We screened 2010 articles for inclusion and 20 studies met inclusion criteria. We identified themes related to medical, diet, emotional and physical self-management activities. Patients negotiate self-management based on immediacy of needs and available family support. Patients are motivated to apply biomedical management but are limited by factors such as drug stock-outs and out-of-pocket expenditure. Limited knowledge and low self-efficacy toward self-management of multimorbidity impact decision making and problem solving.

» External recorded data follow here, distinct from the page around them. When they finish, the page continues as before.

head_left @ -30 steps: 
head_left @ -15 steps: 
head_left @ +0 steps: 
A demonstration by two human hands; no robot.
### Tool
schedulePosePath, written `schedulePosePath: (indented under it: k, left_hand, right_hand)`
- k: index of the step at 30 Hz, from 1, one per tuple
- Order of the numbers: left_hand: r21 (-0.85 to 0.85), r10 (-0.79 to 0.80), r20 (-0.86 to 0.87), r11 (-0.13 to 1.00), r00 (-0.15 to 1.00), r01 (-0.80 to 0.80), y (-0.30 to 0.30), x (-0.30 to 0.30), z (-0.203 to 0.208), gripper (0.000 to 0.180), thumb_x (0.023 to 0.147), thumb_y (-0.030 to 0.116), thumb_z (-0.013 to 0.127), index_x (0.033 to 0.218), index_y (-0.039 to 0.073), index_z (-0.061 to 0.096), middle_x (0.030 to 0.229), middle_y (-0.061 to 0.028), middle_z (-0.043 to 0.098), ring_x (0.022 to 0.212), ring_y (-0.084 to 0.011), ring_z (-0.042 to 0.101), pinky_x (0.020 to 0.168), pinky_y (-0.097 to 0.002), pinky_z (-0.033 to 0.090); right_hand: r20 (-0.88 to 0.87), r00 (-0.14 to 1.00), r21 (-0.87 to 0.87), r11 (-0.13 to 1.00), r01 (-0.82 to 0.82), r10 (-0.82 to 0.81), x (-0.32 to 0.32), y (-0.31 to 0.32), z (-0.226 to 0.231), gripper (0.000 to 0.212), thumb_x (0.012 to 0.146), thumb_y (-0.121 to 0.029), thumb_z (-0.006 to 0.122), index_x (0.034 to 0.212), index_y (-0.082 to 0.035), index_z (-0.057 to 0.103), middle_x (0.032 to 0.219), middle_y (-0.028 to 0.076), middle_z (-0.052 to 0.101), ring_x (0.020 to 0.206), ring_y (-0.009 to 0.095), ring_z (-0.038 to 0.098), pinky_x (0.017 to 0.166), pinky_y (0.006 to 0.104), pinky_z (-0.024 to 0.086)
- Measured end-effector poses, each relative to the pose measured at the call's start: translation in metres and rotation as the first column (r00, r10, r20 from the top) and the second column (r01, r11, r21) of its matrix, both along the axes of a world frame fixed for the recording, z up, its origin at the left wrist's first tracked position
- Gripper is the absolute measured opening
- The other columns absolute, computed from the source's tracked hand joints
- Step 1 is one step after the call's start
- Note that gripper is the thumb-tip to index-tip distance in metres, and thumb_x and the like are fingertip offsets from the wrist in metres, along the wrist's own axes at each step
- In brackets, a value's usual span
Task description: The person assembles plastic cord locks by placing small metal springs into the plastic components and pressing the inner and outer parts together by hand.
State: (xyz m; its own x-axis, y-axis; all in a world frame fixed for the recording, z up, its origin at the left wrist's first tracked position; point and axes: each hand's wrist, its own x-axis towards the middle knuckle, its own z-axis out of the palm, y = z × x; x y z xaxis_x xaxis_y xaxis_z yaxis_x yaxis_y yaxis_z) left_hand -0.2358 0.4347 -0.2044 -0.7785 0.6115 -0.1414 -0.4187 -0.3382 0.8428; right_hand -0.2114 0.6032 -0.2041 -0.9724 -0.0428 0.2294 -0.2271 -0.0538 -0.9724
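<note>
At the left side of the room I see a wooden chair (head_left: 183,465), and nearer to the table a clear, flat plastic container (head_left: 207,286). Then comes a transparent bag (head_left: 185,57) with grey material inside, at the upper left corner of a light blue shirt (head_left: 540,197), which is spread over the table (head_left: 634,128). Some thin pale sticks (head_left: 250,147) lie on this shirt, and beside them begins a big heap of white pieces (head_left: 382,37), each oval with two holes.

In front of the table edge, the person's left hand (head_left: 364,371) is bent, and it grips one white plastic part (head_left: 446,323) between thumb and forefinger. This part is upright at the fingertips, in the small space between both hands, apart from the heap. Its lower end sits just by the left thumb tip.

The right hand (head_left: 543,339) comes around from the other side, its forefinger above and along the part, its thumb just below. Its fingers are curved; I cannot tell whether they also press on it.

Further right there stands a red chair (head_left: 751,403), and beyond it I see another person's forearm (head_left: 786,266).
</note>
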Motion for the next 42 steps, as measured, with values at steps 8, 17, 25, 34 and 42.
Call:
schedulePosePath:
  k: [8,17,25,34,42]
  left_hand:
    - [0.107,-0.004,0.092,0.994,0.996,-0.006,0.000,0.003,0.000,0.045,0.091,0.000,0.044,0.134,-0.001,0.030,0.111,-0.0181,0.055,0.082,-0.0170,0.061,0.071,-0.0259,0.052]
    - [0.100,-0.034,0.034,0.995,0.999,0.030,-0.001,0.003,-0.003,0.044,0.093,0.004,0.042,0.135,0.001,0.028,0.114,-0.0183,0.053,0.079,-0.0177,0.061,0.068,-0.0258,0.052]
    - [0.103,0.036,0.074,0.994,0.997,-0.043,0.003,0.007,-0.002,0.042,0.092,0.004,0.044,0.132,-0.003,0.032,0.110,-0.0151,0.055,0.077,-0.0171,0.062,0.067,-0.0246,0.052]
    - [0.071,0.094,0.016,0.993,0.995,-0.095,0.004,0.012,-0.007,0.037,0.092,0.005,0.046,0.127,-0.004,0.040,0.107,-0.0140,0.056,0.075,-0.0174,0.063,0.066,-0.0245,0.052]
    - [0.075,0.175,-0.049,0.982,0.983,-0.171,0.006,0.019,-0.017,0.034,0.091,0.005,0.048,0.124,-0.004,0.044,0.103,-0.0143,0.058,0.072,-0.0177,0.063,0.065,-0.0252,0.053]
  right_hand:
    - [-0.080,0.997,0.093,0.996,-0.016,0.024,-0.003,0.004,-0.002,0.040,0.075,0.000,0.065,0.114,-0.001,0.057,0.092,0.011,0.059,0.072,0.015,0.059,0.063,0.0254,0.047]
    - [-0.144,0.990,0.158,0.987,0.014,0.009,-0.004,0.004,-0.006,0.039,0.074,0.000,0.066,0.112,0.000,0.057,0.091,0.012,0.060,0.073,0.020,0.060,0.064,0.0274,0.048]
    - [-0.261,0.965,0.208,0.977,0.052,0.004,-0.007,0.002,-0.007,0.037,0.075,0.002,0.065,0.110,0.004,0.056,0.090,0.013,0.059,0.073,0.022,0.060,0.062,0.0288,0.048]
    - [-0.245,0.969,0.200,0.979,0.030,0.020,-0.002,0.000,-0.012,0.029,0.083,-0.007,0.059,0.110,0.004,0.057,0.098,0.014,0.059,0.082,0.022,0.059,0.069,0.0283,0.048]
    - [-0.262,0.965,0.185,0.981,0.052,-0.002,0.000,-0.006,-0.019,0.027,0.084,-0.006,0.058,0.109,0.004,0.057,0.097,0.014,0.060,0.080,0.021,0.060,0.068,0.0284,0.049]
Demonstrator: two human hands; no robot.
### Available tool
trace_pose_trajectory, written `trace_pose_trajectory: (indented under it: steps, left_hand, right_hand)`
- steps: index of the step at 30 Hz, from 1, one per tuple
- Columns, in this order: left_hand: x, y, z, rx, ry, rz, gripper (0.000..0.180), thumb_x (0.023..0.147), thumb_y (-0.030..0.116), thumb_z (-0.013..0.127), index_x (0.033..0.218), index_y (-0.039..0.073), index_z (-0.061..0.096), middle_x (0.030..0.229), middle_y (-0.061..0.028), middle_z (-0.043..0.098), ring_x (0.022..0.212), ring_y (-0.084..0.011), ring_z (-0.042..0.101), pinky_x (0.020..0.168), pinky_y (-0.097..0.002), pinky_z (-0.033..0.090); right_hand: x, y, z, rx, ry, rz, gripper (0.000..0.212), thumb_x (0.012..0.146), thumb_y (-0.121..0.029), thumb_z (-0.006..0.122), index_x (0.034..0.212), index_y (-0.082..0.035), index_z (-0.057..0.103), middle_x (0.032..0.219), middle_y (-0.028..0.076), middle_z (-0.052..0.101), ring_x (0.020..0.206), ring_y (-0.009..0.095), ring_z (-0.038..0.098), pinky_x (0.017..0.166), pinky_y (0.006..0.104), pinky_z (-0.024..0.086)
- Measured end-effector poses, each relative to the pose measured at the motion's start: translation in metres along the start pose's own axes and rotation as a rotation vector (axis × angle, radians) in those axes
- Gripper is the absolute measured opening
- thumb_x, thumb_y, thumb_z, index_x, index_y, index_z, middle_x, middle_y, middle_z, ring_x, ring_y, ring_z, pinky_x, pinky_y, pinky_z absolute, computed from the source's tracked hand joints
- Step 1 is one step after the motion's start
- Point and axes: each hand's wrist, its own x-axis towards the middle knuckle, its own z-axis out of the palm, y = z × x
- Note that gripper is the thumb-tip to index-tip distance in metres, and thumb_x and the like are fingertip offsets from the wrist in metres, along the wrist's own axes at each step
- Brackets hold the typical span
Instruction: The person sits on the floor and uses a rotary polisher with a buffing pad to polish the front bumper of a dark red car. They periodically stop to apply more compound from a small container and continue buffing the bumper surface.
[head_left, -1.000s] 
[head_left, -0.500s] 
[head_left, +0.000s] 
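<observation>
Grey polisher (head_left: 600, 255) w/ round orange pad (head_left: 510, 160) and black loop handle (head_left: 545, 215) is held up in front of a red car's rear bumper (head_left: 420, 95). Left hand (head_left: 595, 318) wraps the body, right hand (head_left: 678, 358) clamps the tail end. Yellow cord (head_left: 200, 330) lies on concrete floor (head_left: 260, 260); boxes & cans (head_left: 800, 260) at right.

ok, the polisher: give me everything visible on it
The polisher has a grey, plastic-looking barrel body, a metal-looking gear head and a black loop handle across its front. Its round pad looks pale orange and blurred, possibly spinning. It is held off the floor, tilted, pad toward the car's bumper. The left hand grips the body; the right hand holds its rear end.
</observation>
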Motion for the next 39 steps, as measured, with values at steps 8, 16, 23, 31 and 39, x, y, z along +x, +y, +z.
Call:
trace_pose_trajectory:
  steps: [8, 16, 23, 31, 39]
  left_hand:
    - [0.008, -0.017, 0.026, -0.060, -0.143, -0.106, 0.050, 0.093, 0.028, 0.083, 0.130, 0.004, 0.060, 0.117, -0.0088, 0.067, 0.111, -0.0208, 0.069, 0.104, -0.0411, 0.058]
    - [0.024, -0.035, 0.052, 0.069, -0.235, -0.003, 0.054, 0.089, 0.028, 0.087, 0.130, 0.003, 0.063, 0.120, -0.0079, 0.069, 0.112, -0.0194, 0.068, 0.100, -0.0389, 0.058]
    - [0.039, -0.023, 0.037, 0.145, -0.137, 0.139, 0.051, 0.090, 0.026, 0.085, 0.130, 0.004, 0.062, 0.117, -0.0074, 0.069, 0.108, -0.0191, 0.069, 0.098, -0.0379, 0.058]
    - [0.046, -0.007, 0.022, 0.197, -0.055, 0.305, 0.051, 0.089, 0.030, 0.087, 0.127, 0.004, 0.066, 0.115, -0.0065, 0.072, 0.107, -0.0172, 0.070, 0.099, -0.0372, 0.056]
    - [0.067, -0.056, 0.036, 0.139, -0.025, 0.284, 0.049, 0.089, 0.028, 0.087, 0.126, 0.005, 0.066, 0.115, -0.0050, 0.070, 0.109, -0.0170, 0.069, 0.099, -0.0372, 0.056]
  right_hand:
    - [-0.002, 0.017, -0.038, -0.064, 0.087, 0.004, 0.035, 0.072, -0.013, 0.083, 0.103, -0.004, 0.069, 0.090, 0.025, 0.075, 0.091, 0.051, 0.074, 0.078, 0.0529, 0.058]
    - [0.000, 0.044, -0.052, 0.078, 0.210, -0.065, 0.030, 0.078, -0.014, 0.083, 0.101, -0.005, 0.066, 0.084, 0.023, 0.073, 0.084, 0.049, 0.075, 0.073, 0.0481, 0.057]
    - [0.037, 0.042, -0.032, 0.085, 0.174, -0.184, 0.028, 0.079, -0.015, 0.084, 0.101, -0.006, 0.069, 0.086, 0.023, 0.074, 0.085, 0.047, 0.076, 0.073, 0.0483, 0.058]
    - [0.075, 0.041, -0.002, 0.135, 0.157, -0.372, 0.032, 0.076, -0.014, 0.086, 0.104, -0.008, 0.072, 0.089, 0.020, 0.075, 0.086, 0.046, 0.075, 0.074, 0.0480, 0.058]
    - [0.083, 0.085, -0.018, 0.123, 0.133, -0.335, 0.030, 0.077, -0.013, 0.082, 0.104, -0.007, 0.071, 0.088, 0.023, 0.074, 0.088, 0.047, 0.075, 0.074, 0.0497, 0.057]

We found that diabetes mellitus presents the biggest stressor in terms of burden of treatment; temporal discontinuation of medications is more prevalent amongst patients with hypertension; and patients with multimorbidity are frequently hypervigilant about their health, more likely to suffer from stress and to seek healthcare.

Conclusions

We found that there is relative lack of data on self-management of multimorbidity among patients and their carers in SSA. Where data exists, we observed significant health literacy gaps, low health literacy support and limited self-efficacy as barriers to implementation of self-management. Context sensitive programmes are required to improve health literacy to increase patient autonomy and their toolkit of options to manage chronic disease.